→ **Exercise**:
Show each line in the listing below that contains the word "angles".
##########
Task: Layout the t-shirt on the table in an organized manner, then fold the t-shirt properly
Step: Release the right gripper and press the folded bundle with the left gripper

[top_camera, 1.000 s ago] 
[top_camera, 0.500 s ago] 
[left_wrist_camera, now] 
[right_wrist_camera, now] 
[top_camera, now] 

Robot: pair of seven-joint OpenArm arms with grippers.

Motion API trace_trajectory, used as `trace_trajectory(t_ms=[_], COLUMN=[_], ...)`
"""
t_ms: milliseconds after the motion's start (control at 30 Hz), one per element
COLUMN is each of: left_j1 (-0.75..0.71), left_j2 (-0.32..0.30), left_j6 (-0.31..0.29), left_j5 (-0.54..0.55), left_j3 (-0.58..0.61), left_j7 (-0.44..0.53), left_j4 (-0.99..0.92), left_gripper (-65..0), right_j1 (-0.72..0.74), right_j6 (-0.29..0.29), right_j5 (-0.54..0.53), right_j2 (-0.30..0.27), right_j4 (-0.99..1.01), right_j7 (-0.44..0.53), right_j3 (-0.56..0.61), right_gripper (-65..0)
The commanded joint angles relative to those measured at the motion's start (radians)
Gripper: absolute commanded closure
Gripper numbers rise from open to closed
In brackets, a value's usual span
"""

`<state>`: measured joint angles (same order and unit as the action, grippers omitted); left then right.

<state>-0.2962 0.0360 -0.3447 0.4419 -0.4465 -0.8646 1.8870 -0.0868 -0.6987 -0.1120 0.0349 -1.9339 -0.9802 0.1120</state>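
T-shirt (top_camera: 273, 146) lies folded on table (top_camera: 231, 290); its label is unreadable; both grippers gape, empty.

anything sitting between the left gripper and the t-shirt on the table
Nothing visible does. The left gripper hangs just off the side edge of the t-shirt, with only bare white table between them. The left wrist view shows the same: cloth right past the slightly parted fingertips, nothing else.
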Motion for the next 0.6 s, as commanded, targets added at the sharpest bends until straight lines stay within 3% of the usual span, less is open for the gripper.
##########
→ **Output for this exercise**:
The commanded joint angles relative to those measured at the motion's start (radians)
`<state>`: measured joint angles (same order and unit as the action, grippers omitted); left then right.

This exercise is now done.